Records for the task:
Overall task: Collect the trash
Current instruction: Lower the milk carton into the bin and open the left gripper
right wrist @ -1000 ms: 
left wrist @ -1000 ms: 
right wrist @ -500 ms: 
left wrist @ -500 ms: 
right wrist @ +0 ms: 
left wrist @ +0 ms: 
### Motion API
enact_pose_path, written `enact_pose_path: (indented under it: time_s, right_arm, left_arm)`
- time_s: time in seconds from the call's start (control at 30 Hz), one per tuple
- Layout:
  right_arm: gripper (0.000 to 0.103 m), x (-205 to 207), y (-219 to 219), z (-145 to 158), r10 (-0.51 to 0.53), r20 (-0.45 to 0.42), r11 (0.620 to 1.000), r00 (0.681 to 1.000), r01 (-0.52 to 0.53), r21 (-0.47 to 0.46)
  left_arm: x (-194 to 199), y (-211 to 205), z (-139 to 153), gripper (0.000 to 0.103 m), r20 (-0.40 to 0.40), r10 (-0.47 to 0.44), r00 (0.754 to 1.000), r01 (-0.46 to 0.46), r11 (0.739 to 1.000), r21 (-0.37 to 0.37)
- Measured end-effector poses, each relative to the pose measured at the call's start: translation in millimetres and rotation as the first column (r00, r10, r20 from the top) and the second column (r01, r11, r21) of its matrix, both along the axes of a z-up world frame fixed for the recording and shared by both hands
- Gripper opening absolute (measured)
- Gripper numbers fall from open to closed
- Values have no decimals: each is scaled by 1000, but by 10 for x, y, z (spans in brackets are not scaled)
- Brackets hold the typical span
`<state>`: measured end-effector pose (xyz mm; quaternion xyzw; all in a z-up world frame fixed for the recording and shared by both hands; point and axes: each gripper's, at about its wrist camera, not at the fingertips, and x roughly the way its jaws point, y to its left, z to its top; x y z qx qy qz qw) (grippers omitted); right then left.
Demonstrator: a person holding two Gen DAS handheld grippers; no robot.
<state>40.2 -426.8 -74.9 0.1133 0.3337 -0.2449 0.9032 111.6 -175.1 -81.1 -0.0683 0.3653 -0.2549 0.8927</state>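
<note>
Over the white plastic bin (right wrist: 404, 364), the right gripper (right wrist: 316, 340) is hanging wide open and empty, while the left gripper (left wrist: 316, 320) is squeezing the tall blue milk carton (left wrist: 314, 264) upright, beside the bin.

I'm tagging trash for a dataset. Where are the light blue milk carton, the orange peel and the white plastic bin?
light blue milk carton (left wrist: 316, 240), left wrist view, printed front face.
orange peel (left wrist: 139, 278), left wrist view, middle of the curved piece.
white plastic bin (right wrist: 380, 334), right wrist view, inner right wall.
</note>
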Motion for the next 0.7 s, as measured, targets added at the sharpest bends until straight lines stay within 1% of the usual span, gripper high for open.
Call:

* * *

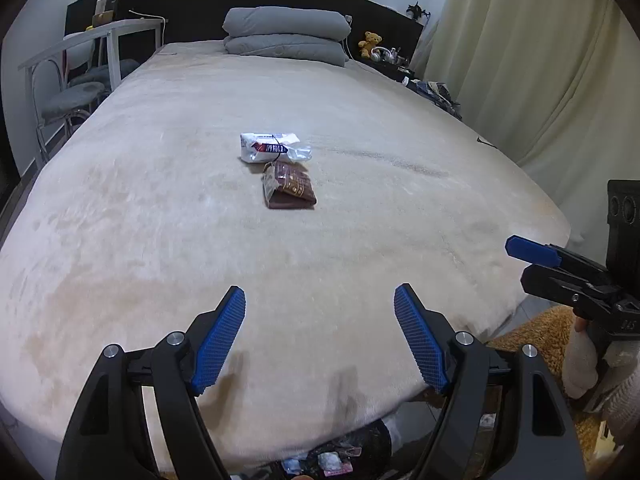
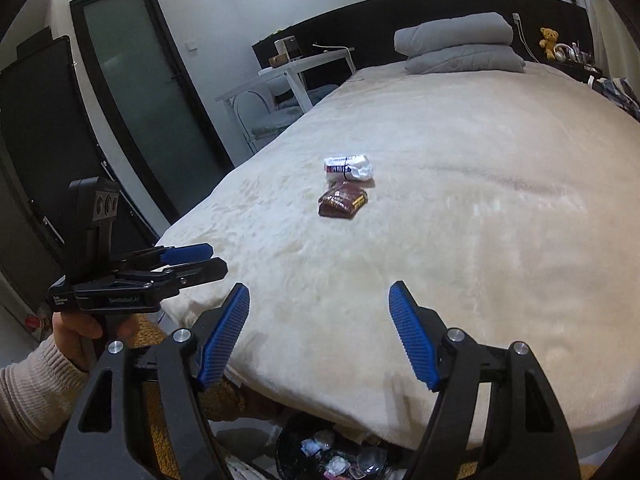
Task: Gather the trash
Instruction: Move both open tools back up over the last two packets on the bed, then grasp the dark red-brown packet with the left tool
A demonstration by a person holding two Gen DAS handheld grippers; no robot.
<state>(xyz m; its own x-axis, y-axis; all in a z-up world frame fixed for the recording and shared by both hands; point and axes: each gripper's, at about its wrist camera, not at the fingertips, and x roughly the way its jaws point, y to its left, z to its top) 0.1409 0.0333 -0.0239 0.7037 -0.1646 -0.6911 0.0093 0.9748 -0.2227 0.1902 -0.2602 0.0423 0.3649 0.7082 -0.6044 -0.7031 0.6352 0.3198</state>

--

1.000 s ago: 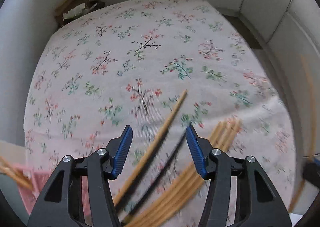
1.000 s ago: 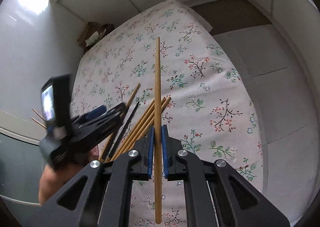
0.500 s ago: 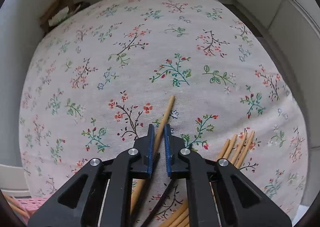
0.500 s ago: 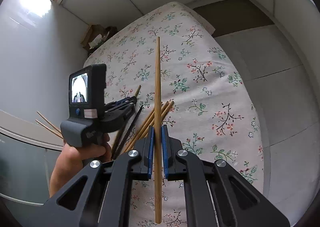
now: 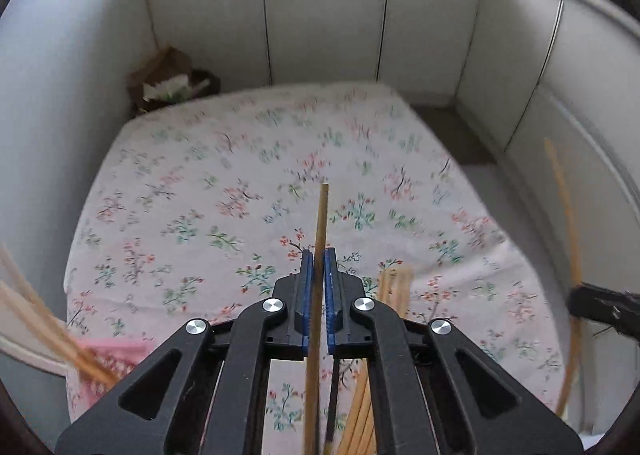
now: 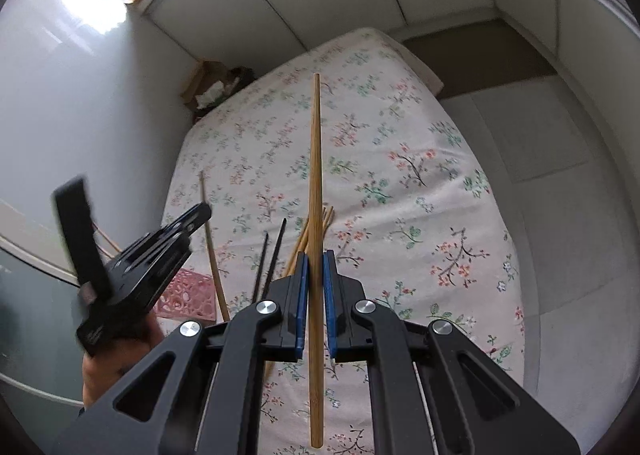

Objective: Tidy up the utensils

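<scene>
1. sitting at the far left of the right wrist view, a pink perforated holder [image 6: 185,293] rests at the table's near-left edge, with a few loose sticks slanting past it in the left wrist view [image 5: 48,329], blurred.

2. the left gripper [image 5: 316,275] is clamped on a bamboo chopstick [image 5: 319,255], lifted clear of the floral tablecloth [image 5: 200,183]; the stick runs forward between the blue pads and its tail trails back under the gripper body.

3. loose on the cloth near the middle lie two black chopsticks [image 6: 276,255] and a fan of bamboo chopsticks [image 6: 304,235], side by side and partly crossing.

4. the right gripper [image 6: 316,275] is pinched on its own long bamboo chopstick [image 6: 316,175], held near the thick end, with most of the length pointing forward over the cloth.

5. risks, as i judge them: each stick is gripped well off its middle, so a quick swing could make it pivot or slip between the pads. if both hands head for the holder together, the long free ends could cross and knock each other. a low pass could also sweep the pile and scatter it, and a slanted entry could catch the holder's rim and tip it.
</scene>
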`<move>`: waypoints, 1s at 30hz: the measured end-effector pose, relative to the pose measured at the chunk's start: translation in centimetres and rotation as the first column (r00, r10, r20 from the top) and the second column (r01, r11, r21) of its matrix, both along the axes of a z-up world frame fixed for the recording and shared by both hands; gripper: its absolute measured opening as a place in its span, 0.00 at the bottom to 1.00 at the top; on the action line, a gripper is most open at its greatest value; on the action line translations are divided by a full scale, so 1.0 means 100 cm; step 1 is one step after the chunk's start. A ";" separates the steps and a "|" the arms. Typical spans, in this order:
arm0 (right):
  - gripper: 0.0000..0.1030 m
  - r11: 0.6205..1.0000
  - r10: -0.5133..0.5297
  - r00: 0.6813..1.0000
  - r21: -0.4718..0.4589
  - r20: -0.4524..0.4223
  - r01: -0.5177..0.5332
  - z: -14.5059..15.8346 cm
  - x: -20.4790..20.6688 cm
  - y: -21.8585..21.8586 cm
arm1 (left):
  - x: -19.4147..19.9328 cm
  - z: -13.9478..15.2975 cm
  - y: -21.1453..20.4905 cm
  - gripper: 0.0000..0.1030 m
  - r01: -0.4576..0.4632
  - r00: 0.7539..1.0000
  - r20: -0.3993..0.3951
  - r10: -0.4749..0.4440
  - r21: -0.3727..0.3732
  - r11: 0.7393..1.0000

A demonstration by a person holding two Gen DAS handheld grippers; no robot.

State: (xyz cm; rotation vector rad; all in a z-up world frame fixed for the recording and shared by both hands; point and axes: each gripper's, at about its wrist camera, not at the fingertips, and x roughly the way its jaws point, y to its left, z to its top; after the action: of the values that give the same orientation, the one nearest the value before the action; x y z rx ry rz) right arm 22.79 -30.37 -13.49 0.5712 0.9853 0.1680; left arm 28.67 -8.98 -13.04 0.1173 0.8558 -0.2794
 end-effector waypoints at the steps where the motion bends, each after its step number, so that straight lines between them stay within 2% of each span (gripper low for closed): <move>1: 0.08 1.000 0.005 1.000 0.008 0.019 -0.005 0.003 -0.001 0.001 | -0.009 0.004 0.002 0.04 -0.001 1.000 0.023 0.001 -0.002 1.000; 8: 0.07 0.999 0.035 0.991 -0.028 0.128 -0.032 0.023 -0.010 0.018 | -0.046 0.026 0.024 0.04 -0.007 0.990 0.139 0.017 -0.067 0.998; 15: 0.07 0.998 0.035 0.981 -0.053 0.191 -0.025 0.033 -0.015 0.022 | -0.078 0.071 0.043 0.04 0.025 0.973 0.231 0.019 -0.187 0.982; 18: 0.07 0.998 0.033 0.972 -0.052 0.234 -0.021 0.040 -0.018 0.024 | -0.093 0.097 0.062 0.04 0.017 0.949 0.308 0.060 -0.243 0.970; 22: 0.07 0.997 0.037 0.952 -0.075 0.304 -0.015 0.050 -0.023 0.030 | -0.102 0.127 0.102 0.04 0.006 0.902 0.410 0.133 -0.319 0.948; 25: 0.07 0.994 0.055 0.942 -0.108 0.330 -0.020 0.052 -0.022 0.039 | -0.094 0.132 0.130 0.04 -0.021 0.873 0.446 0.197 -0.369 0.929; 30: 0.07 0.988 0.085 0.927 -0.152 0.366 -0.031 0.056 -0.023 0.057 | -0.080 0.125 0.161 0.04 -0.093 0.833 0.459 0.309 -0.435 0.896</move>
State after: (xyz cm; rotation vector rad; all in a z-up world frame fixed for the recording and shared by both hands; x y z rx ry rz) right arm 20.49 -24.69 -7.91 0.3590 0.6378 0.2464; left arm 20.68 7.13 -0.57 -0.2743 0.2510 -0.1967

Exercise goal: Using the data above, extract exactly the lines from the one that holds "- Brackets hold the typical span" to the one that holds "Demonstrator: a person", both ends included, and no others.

Response area:
- Brackets hold the typical span
`<state>`: measured end-effector pose (xyz mm; quaternion xyzw; all in a z-up world frame fixed for the recording and shared by both hands; point and axes: each gripper's, at about its wrist camera, not at the fingertips, and x roughly the way its jaws point, y to its left, z to its top; x y z qx qy qz qw) (grippers omitted); right then left.
Demonstrator: a person holding two Gen DAS handheld grippers; no robot.

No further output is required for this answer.